▶ _Assignment_: Copy out the data line by line exactly, from its start to the line bearing "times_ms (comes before", inclusive.

▶ _Collected material_:
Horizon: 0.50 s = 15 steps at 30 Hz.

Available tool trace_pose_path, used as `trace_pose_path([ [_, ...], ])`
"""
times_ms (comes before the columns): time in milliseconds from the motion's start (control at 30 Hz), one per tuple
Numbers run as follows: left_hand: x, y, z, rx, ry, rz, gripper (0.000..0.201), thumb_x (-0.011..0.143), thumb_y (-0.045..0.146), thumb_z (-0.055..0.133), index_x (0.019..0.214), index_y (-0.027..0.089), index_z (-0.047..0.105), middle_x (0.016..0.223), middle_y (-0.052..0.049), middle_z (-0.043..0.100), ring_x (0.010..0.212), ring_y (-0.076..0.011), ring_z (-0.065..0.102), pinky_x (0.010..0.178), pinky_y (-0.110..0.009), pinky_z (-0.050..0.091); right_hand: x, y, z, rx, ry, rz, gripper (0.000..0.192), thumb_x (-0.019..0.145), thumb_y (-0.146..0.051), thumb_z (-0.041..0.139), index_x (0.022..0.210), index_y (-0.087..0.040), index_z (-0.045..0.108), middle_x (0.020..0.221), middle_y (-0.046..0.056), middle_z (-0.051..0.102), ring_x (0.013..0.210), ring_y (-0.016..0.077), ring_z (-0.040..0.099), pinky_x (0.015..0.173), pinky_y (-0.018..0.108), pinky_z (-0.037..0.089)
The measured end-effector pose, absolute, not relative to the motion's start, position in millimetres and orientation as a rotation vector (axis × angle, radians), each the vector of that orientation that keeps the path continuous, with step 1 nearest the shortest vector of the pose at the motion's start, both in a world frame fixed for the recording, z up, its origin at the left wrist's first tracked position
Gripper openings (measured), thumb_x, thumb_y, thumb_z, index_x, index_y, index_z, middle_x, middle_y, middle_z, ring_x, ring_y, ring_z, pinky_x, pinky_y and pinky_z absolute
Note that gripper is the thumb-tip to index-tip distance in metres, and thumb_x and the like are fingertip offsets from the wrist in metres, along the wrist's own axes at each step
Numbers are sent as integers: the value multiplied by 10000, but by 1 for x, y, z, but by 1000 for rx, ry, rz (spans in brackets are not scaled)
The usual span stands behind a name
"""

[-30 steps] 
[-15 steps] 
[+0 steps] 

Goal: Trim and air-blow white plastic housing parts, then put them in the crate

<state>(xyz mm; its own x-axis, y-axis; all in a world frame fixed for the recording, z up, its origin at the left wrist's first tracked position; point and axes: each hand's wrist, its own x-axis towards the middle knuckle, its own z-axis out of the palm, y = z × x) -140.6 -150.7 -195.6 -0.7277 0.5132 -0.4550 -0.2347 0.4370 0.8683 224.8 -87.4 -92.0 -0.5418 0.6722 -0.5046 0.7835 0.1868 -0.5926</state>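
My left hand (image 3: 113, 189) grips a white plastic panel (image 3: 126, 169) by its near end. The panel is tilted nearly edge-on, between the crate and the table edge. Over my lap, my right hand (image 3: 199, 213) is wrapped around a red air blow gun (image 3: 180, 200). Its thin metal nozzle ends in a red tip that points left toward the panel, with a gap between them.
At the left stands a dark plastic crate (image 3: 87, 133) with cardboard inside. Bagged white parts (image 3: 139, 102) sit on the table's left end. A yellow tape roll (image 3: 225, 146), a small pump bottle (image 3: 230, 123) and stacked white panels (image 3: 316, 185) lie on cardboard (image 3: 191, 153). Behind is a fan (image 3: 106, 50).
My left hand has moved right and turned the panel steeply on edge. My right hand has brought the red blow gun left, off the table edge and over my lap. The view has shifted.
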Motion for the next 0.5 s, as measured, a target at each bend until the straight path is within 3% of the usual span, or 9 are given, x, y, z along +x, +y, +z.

▶ _Exercise response_:
Horizon: 0.50 s = 15 steps at 30 Hz.

Available tool trace_pose_path, used as `trace_pose_path([ [_, ...], ])`
"""
times_ms (comes before the columns): time in milliseconds from the motion's start (control at 30 Hz), one per tuple

No further output is required for this exercise.